Plan A: I will meet with representatives from the Malibu City Council and also with the Malibu Schools Leadership Council (MSLC) and Advocates for Malibu Public Schools (AMPS) to determine whether Malibu stakeholders would be interested in having conversations with SMMUSD leadership about structural or governance solutions to Malibu’s desire to have greater local control over the schools in Malibu within the current SMMUSD.

This plan reflects a belief expressed by Board members that there is a great deal of room within our district to explore options that would enable greater local control for Malibu schools while maximizing the many assets we retain together as SMMUSD.

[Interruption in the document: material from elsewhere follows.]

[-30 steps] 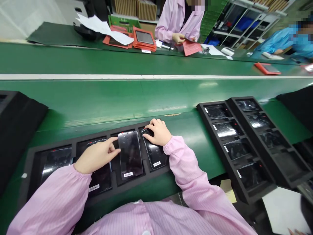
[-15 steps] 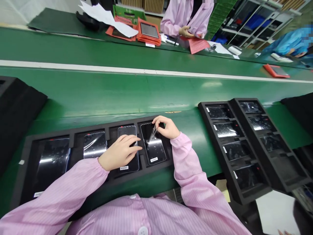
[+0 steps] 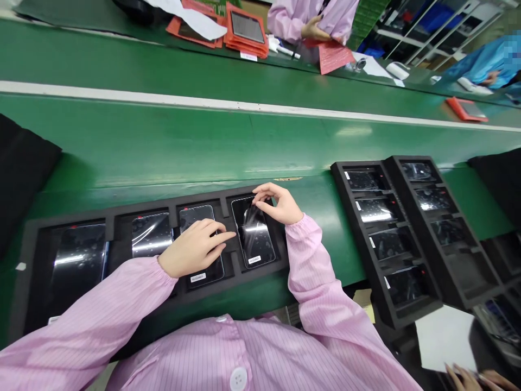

Plan B: Concurrently, District staff will communicate with SSC the Board’s request for further information regarding their proposed revenue-sharing formula, including extending the timeline to a period of 50 years.

If agreed to and implemented, this would provide a pathway to creation of an independent school district in Malibu coupled with a long-term fiscal agreement that effectively shares fiscal resources among both districts.

Meanwhile, the City of Malibu has filed a petition for separation with the Los Angeles County Office of Education (LACOE) in the form of a resolution that was adopted by the City of Malibu in 2015.

The petition, as submitted, does not provide any mechanism for addressing the fiscal impacts of separation on a remaining SMUSD. A preliminary hearing on the petition will be scheduled in December or January.

The School Board will have another discussion at the Nov. 16, 2017 board meeting in Santa Monica, during which I will report on the meetings with Malibu stakeholders and whether they showed interest in Plan A. If Malibu does show interest, then the Board can direct staff to begin those conversations in greater depth.

If not, then the Board will examine the additional information and data from SSC (Plan B) and determine whether an extended SSC revenue sharing formula offers a potentially workable solution.

I understand the strong interest in Malibu to separate, however, we need to ensure that all students in both communities will continue to have high-quality programs and services, and resources necessary for closing the achievement gap.

Student outcomes are dependent on funding increases over time, and districts must prepare for possible fluctuations in the economy that may result in reduced revenue from property taxes and other revenue sources.

At this time, it is clear that the remaining SMUSD will suffer in a separation, so I must balance that with the interests of Malibu to separate.

I’m hopeful that with all of us working together we can find a solution that is amenable to families in both communities and will serve both Santa Monica and Malibu well for decades to come.